“Climax” Movie Review: Rave Un2 the…Boy, Horrific!

“Climax” Movie Review: Rave Un2 the…Boy, Horrific!


It’s one of Erik Satie’s Gymnopedies (performed by Gary Numan, natch) that plays over the opening moments of Gaspar Noé’s Climax, but it was Satie’s contemporary Igor Stravinsky whose Rite of Spring immortalized the concept of a dance unto death.

Climax is really a rite of winter, with snow falling across a vast and anonymous landscape somewhere in France as a dozen-odd young adult dancers gather in a sort of cursed school auditorium to rehearse a piece they plan to tour to the States, so as to bless our benighted dance scene with the genius of European movement.

If you weren’t aware this is a horror film, you’ll certainly get the hint after an opening shot that has a dancer crawling through the snow with bare, bloody arms, dropping in despair to carve a particularly macabre angel.

On the heels of last year’s Suspiria reboot, those who were waiting for another chance to watch incredible dancers suffer incredible anguish in a long, imposing European training complex have really hit the jackpot.

The aesthetic here, though, is less Black Swan than A Chorus Line.

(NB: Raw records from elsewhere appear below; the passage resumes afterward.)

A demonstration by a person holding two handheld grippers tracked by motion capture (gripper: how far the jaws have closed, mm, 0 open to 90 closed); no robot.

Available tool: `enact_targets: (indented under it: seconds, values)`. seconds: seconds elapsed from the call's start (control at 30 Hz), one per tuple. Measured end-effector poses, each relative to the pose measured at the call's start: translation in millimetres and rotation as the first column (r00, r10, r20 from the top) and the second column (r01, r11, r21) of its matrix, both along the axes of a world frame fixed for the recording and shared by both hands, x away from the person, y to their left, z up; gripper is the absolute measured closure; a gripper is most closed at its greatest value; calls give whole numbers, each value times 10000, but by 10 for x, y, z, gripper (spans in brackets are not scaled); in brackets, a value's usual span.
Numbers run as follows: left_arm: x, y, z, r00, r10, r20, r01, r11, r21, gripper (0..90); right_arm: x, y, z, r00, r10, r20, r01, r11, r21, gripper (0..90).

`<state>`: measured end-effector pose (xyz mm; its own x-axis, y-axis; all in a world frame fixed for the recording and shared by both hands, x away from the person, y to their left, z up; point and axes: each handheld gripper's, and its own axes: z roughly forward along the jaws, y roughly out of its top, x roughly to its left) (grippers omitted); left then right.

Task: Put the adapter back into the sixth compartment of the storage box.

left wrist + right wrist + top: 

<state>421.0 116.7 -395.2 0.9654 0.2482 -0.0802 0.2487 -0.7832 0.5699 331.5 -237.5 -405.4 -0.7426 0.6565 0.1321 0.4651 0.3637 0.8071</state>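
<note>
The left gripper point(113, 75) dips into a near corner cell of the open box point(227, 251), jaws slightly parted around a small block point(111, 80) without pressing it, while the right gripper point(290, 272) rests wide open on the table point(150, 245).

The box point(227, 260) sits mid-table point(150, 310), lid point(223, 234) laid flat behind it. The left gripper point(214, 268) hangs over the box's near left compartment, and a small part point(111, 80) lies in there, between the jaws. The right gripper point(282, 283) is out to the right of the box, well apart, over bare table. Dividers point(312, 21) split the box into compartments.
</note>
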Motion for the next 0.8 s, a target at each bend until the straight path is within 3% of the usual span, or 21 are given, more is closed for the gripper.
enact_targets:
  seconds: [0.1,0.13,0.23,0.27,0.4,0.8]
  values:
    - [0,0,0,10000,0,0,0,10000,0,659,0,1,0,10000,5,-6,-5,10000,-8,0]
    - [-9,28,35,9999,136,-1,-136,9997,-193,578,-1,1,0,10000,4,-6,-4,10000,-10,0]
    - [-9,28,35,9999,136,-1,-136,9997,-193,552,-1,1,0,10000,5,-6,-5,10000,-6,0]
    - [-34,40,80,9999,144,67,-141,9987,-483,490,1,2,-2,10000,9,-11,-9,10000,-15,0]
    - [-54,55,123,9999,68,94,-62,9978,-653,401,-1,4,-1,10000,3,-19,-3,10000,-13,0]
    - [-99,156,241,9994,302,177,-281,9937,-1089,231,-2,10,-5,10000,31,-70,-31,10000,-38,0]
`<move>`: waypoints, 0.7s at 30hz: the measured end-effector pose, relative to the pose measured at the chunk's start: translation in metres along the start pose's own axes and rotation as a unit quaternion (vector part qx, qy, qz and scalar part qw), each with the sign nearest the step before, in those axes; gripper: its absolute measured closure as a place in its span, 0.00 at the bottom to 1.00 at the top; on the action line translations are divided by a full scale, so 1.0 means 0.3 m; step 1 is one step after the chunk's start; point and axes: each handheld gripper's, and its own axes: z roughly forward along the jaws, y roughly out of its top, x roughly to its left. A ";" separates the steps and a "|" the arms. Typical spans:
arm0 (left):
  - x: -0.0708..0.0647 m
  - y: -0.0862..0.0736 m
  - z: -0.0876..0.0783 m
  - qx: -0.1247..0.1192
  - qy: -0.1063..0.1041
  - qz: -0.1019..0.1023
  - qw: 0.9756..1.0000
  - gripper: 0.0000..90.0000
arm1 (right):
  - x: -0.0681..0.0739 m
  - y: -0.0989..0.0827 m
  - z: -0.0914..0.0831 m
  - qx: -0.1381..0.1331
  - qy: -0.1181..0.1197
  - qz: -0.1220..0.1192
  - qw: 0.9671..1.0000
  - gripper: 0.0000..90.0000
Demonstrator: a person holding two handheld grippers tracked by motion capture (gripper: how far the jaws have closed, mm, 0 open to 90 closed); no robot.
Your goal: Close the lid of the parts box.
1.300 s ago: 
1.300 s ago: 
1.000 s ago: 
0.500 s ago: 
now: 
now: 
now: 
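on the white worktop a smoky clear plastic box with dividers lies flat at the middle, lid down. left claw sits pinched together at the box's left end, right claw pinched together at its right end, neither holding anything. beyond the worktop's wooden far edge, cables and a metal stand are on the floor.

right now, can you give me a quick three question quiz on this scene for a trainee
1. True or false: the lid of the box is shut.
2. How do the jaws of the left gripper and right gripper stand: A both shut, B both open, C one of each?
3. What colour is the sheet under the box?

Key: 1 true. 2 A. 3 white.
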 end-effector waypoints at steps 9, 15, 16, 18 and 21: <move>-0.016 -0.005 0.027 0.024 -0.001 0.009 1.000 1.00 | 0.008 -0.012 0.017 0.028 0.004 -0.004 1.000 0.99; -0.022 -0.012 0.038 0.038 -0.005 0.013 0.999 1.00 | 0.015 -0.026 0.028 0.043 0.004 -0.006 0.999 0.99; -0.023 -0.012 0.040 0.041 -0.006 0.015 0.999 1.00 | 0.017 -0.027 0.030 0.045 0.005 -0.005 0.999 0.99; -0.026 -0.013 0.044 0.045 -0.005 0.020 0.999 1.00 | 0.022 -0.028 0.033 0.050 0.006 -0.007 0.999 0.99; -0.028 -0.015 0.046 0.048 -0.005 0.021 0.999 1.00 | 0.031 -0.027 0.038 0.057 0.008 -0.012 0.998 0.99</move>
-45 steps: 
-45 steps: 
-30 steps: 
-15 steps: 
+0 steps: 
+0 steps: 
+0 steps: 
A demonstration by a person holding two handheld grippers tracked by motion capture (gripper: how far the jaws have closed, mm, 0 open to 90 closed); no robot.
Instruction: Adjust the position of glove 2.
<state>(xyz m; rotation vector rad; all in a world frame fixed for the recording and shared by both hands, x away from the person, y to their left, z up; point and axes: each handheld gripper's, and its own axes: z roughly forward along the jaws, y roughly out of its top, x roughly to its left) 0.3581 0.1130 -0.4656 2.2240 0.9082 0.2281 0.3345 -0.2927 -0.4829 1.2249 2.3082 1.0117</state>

The dancers — diverse in race, gender, sexual orientation, and anxiety source but completely homogeneous in anxiety level (very high) — draw from a wide range of contemporary dance styles that somehow all involve humping the floor on the fours and the eights, and dislocating their arms when the beat drops.

Much of the movie’s first half is a thrilling dance montage that begins with a performance of the piece they’re all rehearsing under the direction of a chipper but god-fearing choreographer (Sofia Boutella, previously seen as the mummy in The Mummy). After the rehearsal, the party starts, and since Noé lavishes more attention on the bowl of sangria than James Cameron spent on the North Atlantic in Titanic, it’s pretty quickly clear how things are going to go wrong.

Noé shocks in part by not trying too hard to explain anything. The characters are sober long enough for us to learn about their quirks and their crushes, and then they begin to realize that they’re under the influence of more than just alcohol and endorphins.

Like any unforgettable party, this one leads to some really bad decisions. You see enough that you may be tempted to throw your hands over your eyes, but Noé gives you just enough plot to leave you curious about how the specific characters’ stories are going to play out.

The heroic DJ (Kiddy Smile) keeps the platters spinning for an impressive length of time, and it becomes almost a running gag that no matter how fucked-up things get, there’s always someone rocking the dance floor. In a final sequence that gets a little too abstract and goes on for a little too long with way more inverted camera angles than any movie ever needs, Noé takes us onto what might be the exclusive club of Hieronymus Bosch.

The final product feels overwrought and undercooked, but Noé’s refusal to overthink this material largely works in its favor. Most crucially, he cast a remarkably absorbing ensemble cast of extraordinary dancers, and the shots of carnality and carnage are ultimately much more fleeting than the shots of their bodies in liberated motion.

Like Black Swan and Suspiria, Climax extends the physical intensity of dance into metaphysically horrific realms, but it works as well as it does because it never takes movement as a means to an end. Here, dance is the end itself. Everything else is just the afterparty.